The Affordable Care Act is supposed to positively encourage preventive medicine — it’s one of the ten areas of medical care to be covered by the mandate. Yet, the insurance industry is still waiting for the Department of Health and Human Services to issue regulations defining which benefits are “essential”. This is a cultural problem. We’ve never been a country that believes in preventive medicine. We always wait until we’re ill before seeking help. As from 2012, insurers are required to cover annual physicals, vaccinations and a surprisingly large number of screening tests. HHS has begun to list services that must be included in the mandated plans but, as Rick Perry discovered in the Presidential Debates, not everything uncontroversial. Some states have already introduced rules for papillomavirus vaccinations in young women to prevent cervical cancer. Yet the Tea Party activists attack this as encouraging promiscuity among their children. So it’s not just a case for the HSS to define preventive measures on medical grounds. There are a lot of political problems to overcome as well. This is leaving gaps and ambiguities in the regulations being issued by HHS.
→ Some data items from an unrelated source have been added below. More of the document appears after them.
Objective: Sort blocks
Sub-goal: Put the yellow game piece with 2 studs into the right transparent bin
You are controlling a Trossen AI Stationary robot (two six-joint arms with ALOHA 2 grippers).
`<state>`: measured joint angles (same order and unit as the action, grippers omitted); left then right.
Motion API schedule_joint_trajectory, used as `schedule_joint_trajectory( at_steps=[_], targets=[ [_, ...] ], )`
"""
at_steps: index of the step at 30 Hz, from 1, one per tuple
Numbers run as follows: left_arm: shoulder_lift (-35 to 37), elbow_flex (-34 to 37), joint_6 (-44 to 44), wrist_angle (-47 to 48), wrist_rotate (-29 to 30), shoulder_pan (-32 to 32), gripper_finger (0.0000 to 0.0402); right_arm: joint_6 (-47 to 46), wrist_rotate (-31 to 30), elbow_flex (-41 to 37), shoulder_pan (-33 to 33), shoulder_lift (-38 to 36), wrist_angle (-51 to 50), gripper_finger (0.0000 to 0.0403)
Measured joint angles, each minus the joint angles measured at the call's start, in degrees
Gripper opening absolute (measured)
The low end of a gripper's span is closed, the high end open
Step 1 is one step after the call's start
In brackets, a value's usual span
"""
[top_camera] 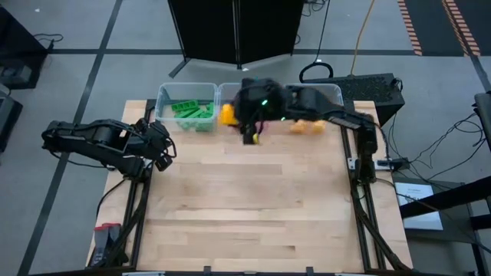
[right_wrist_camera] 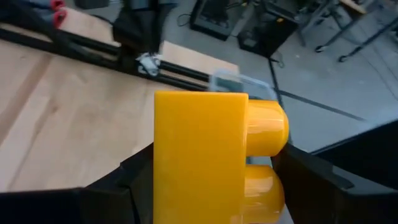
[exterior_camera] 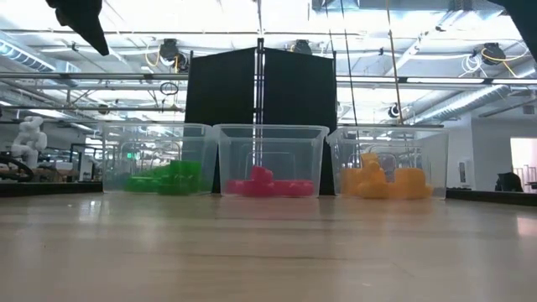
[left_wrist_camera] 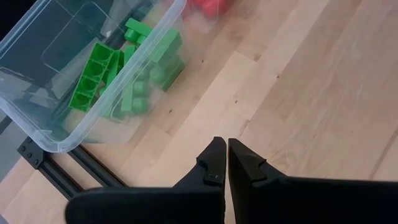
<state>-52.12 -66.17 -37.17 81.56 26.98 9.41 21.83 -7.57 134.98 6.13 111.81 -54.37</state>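
My right gripper (right_wrist_camera: 214,168) is shut on a yellow studded block (right_wrist_camera: 199,155). In the high view it hangs over the far edge of the table with the yellow block (top_camera: 229,113) above the gap between the left bin and the middle bin. Green blocks (top_camera: 192,112) lie in the left bin, red blocks (exterior_camera: 262,183) in the middle bin and yellow blocks (exterior_camera: 382,181) in the right bin. My left gripper (left_wrist_camera: 222,158) is shut and holds nothing. It waits at the table's left edge (top_camera: 163,151), near the green bin. My right gripper pinches the yellow block between its two fingers (right_wrist_camera: 127,180), one on each of two opposite flat sides (right_wrist_camera: 163,162). The round studs (right_wrist_camera: 267,127) stick out sideways toward one finger. The block is lifted clear of the table and the bins.
Three clear bins stand in a row along the far edge: left (top_camera: 165,96), middle (exterior_camera: 270,134), right (top_camera: 337,93). My right arm covers most of the middle bin from above. The wooden table (top_camera: 253,207) spreads out on the near side of the bins.
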Motion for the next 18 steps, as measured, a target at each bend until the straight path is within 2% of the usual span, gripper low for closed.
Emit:
schedule_joint_trajectory(
  at_steps=[8, 18],
  targets=[
    [0.00, 0.00, 0.00, 0.00, 0.00, -0.02, 0.0000, 0.30, -0.05, 0.02, 6.58, -7.02, -4.99, 0.0249],
    [0.00, 0.00, 0.01, -0.01, 0.00, -0.02, 0.0000, 0.00, 0.08, 0.02, 15.66, -11.13, -14.29, 0.0249]
  ],
)
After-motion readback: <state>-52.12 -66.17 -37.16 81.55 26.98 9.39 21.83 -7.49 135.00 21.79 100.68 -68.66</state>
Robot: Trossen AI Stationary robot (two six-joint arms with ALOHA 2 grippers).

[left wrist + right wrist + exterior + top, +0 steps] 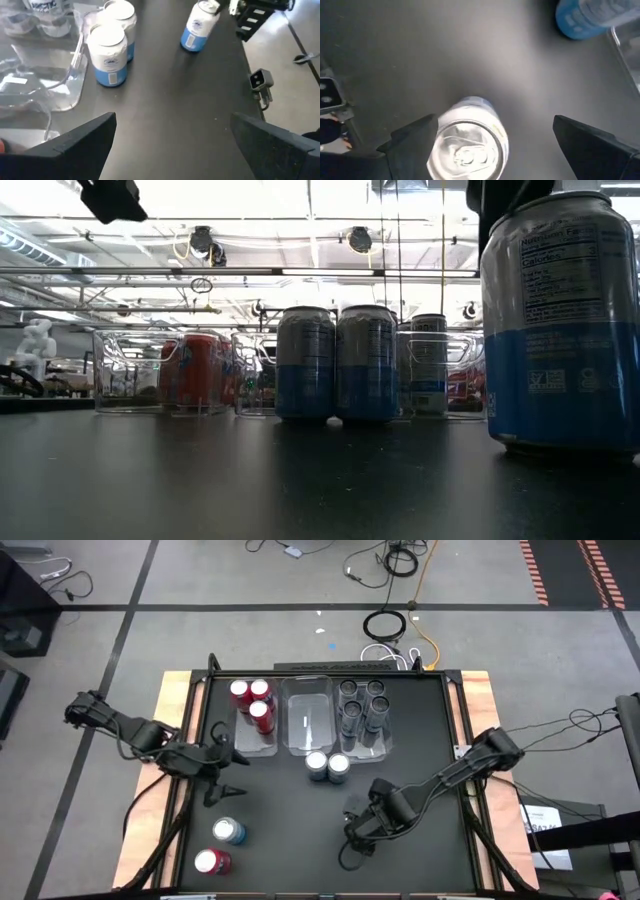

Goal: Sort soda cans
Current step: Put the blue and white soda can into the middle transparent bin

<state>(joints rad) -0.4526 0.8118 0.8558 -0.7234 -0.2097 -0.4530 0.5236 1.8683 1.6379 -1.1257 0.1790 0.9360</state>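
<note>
High view, left tray three red cans, right tray four grey cans

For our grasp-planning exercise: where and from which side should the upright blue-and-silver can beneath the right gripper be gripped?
Grip the blue-and-silver can by its curved side wall just under the rim, coming straight down: it stands upright and apart, and the open right gripper straddles its top. The left gripper waits near the trays.

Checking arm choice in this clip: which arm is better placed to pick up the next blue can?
Right. Its pincer is open directly above an upright blue-and-silver can, ready to come down around it. The left pincer, also open, has no can within it.
</note>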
If we are to develop a service that delivers real improvements to our national health, we must learn from the Irish research. It’s not enough to make federal money available to put screening services in place. There must be equality of education and access. There must be a major outreach to the poorer communities to positively tell them what’s available and how it will help them. Then there must be fairness and equity in the appointment systems. No one must be allowed to jump the queue simply because they have more money available under their group or individual health insurance plan or because they are considered “higher status”. There should be as much equality as possible in the provision of healthcare services. So, for now, we wait on the HHS to produce a full list. For example, we now know health insurance plans must pay for colorectal cancer screening once every ten years once you are over the age of 50. Let’s hope the HHS can navigate this dismal swamp of conflicting interests to come up with preventive medicine that really does save lives regardless of income.